Abstract
Background/Aim: Ovarian cancer presents an aggressive tumor biology, a significant number of patients experiencing recurrent disease. The aim of this study was to examine the feasibility and effectiveness of secondary debulking surgery for relapsed ovarian cancer. Patients and Methods: Between 2014 and 2018, debulking surgery for relapsed ovarian cancer was performed in 40 cases. Results: Debulking surgery to no residual disease was achieved in 31 cases; among the remaining cases, an R1 resection was feasible in six cases, while in the remaining three cases an R2 resection was performed. The most commonly performed visceral resections were represented by rectosigmoidian resection, right colon resection, total or partial cystectomy and unilateral or bilateral ureteral resection. The early postoperative morbidity rate was 32.5% while the postoperative mortality rate was 2.5%. Conclusion: Extended pelvic resections are feasible in patients with relapsed ovarian cancer and might be performed with acceptable rates of postoperative complications.

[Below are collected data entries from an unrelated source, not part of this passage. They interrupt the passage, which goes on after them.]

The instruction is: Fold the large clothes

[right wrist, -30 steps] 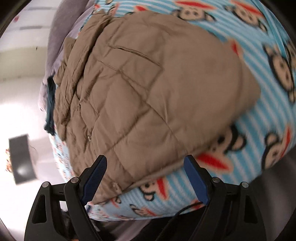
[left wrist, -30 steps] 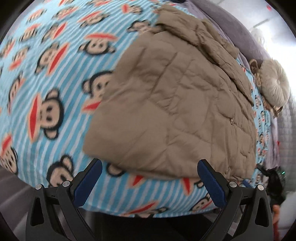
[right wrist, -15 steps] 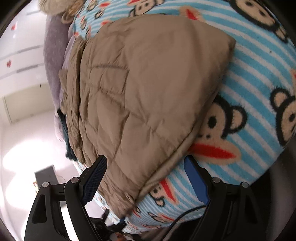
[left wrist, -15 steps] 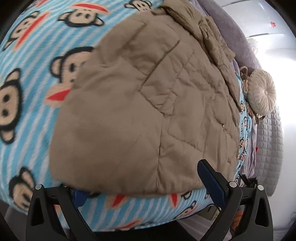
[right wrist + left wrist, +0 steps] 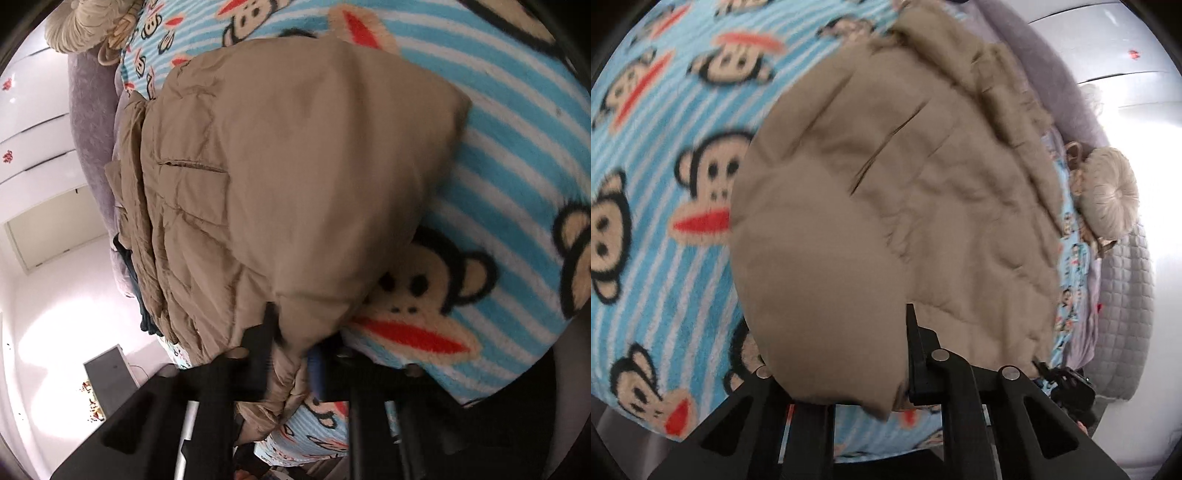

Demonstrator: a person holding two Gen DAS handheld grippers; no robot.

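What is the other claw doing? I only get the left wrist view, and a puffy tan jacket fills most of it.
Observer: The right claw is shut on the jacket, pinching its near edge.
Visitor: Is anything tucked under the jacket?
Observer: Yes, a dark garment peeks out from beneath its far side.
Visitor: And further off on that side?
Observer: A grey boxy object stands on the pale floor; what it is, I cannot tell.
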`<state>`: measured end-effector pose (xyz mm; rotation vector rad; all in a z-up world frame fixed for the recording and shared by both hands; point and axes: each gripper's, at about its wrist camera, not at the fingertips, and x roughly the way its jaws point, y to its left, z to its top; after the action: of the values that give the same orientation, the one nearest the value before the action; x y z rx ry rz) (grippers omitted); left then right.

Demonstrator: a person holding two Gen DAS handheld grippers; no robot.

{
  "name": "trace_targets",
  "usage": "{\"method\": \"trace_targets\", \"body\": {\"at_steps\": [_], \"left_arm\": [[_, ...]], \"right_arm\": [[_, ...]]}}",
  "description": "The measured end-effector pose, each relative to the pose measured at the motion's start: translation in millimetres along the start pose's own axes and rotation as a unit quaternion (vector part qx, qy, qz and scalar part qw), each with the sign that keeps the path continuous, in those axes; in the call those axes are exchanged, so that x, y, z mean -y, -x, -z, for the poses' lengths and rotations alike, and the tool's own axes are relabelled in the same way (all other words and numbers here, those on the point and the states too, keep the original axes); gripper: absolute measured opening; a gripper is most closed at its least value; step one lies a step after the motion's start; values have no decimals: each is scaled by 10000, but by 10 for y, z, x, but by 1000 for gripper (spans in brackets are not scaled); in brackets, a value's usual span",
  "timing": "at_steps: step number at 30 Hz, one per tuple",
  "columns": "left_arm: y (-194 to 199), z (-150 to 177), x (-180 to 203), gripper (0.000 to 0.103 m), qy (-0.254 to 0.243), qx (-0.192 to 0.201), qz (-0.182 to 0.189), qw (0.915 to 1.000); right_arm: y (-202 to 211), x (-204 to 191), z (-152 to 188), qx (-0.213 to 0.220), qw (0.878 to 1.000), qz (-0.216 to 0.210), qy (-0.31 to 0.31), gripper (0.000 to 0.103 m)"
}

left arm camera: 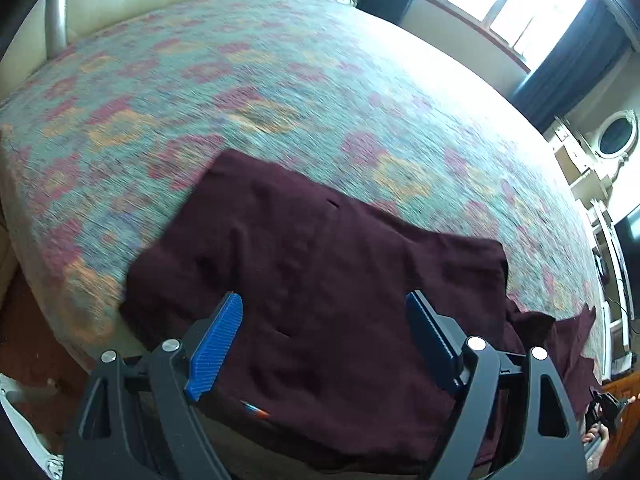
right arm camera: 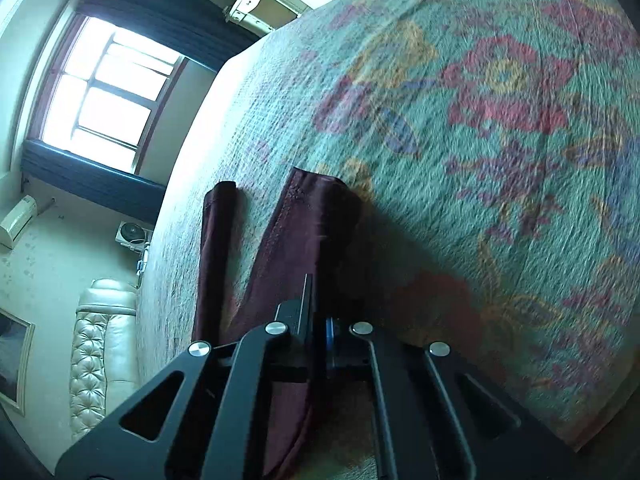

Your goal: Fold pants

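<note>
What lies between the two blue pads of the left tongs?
In the left wrist view, only the dark maroon fabric pants show between the blue ribbed pads of the left tongs. The pads stand wide apart and press on nothing.

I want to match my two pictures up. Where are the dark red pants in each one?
Left wrist view: the pants fill the lower middle, spread flat on the bedspread, behind the open left tongs.
Right wrist view: the pants sit lower left of centre, two leg ends pointing up, above the shut right tongs.
Shared landmark: the bright window, top right in the left view, upper left in the right.
</note>
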<state>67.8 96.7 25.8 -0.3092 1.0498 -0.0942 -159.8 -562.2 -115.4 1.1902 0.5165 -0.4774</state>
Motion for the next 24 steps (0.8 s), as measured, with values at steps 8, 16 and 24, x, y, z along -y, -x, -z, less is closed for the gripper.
{"method": "trace_targets", "body": {"at_steps": [8, 16, 24], "left_arm": [[-141, 154, -25, 83, 44, -130, 0, 9999], [-146, 197, 29, 86, -255, -87, -71, 9996], [-170, 222, 27, 90, -275, -21, 48, 9996]], "right_arm": [[218, 678, -221, 189, 9959, -417, -786, 5], [616, -724, -352, 1130, 9878, 641, 858, 17], [-1288, -2269, -159, -722, 9725, 675, 2108, 32]]}}
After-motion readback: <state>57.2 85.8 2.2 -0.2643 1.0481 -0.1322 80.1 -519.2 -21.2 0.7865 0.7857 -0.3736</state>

Ovarian cancer remains the most lethal gynecologic malignancy and a common cancer affecting women worldwide (1). Due to the fact that there is no available screening test for early detection of this pathology, up to two thirds of patients are still diagnosed in advanced stages of the disease. Unfortunately, in such cases, although a therapeutic strategy with curative intent is applied, the majority of patients will develop recurrent disease and a significant proportion of these cases will finally die due to this disease. Therefore, attention was focused on determining which is the most effective therapeutic strategy when relapse occurs. Once the benefits of maximal debulking surgery followed by adjuvant chemotherapy were clearly demonstrated, study groups worldwide investigated whether this strategy might be feasible and beneficial for patients diagnosed with ovarian cancer relapse (2-7).
As for the sites of relapse, it has been widely demonstrated that recurrence might occur in any abdominal quadrant as isolated recurrence or, most often, as multiple tumoral lesions. In consequence, in such cases, multiple visceral abdominal and pelvic resections should be performed if cytoreductive surgery with radical intent is proposed. When it comes to the feasibility and efficacy of extended pelvic resections for recurrent disease, the fact that these patients have already been submitted to certain gestures of pelvic surgery at the time of primary cytoreduction has to be considered. Therefore, the anatomy of the pelvic area probably suffered certain modifications, which might induce an increase in the difficulty of performing extended pelvic resections for ovarian cancer relapse (8-10).
Patients and Methods
After obtaining the Ethical Committee's approval, data of patients in which secondary cytoreduction for relapsed ovarian cancer was attempted were retrospectively reviewed. Between 2014 and 2018, 54 patients diagnosed with ovarian cancer pelvic relapse were submitted to surgery with radical intent. However, among these cases, debulking surgery was feasible in only 40 cases; among the remaining 14 cases surgery consisted only of biopsy in five cases and respectively of palliation surgery in the remaining nine cases. In the remaining 40 cases debulking surgery was feasible: the cytoreductive procedure was defined as maximal if no residual disease was achieved, as optimal if the residual tumor was lower than 1 cm and suboptimal if the maximal residual tumor was higher than 1 cm. Postoperative complications were defined according to the Dindo-Clavien classification (11).
Results
The median age at the time when secondary cytoreduction was attempted was 67 years (range=43-78 years), while the median disease-free survival between the end of adjuvant chemotherapy and the diagnosis of the pelvic recurrence was 16 months (range=12-54 months). Among these cases, the initial stage at diagnosis was FIGO (International Federation of Gynecology and Obstetrics) III in 31 cases, FIGO IV in seven cases and FIGO II in the remaining two cases. Details of the clinic-pathological characteristics and of the surgical procedures at the time of the initial diagnosis are shown in Table I.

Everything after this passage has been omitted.